Quinoa is a staple in our household. It is a fiber-rich complex-carb and solid source of plant protein. Plus, it’s incredibly versatile and easy to make (only takes 15 minutes)! When making quinoa as part of dinner, I’ll make a big batch and use the leftovers to top my salads with or to make quinoa bowls with. Just top some quinoa with leftover roasted veggies, avocado, sautéed spinach, and a fried egg, and it’s a pretty delicious lunch!

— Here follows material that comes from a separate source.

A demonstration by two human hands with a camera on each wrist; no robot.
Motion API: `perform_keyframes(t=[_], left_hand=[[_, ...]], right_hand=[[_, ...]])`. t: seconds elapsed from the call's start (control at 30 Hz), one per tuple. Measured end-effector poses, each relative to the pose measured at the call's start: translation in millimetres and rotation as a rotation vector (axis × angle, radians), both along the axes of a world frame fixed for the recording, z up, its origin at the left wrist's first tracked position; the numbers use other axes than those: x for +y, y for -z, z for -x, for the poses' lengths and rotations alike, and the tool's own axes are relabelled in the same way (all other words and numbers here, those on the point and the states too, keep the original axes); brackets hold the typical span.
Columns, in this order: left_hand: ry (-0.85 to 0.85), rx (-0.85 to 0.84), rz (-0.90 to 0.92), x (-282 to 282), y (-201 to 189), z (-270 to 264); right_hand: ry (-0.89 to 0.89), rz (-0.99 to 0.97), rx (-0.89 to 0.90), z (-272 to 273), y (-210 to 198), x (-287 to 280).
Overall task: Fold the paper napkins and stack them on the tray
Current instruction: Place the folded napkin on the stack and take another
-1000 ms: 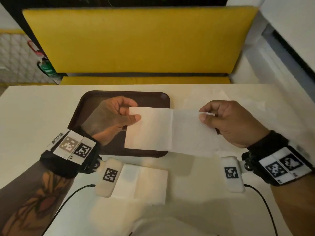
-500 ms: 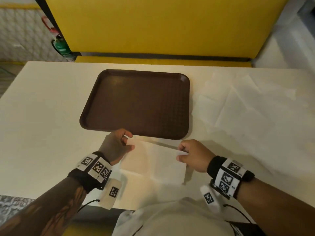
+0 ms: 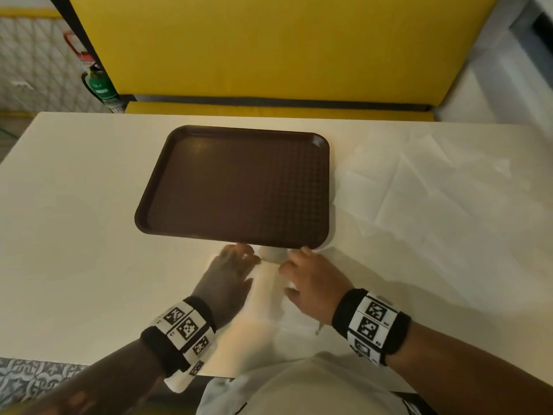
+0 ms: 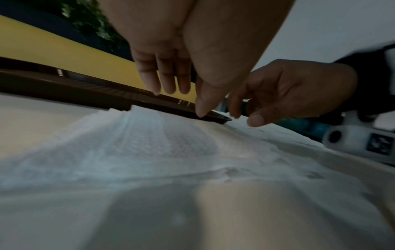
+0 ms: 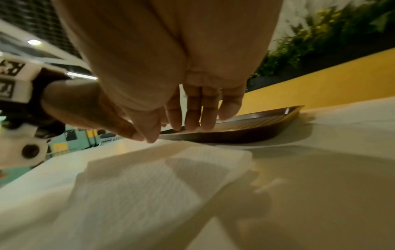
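A white paper napkin (image 3: 269,283) lies flat on the table just in front of the brown tray's (image 3: 239,235) near rim. My left hand (image 3: 239,262) rests on its left part with straight fingers. My right hand (image 3: 294,271) lies on its right part, fingers relaxed. The left wrist view shows the left hand (image 4: 183,101) stretched low over the embossed napkin (image 4: 149,143), with the right hand (image 4: 278,94) beside it. From the right wrist, the right hand (image 5: 173,133) hangs over the layered napkin (image 5: 160,177), close to the tray (image 5: 245,128). Nothing lies in the tray.
Several unfolded white napkins (image 3: 419,190) are spread on the table right of the tray. More white paper (image 3: 254,333) reaches toward the table's near edge. A yellow bench (image 3: 269,55) runs behind the table, with a green extinguisher (image 3: 100,85) at its left end.
A second ago both hands held the napkin stretched in the air over the tray. They lowered it to the table in front of the tray, let go and now lie open on it.
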State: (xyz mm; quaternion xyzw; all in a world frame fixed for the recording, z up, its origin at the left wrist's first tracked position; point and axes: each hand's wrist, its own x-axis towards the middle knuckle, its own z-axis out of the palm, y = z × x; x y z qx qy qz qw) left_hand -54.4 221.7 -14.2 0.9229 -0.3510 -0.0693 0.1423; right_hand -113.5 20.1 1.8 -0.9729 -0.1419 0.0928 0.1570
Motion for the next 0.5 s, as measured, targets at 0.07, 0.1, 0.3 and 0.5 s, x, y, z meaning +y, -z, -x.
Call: perform_keyframes(t=[0.07,0.1,0.3,0.5], left_hand=[[0.055,0.047,-0.079,-5,4,3],[0.026,0.089,-0.125,-6,4,4],[-0.105,0.124,-0.291,9,-2,-6],[-0.135,0.108,-0.086,-25,-30,-16]], right_hand=[[-0.06,0.07,0.095,2,5,3],[-0.063,0.116,0.128,3,7,2],[0.071,0.13,0.244,11,3,-23],[0.469,0.054,0.137,-31,-10,-97]])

Lately, I’ve been experimenting with breakfast quinoa bowls and I must say, they are delicious and because of the high protein and fiber content, they keep me full all morning long. Here is my savory breakfast bowl recipe!
Ingredients:
(serves 1)
1 cup cooked quinoa
1 egg, cooked sunny side up, fried, or soft boiled
4 cherry tomatoes, halved
¼ an avocado, sliced
A drizzle of good olive oil
Salt and pepper to taste
Directions:
Place quinoa in a bowl. Drizzle with olive oil, salt, and pepper
Top with cherry tomatoes, avocado, and an egg. Enjoy
Feel free to get creative here! Sometimes I’ll add roasted sweet potatoes or other roasted veggies I have on hand for an additional nutritional punch!
Health Benefits of Quinoa
Quinoa is an excellent source of plant protein, and it contains all nine amino acids (making it a complete protein)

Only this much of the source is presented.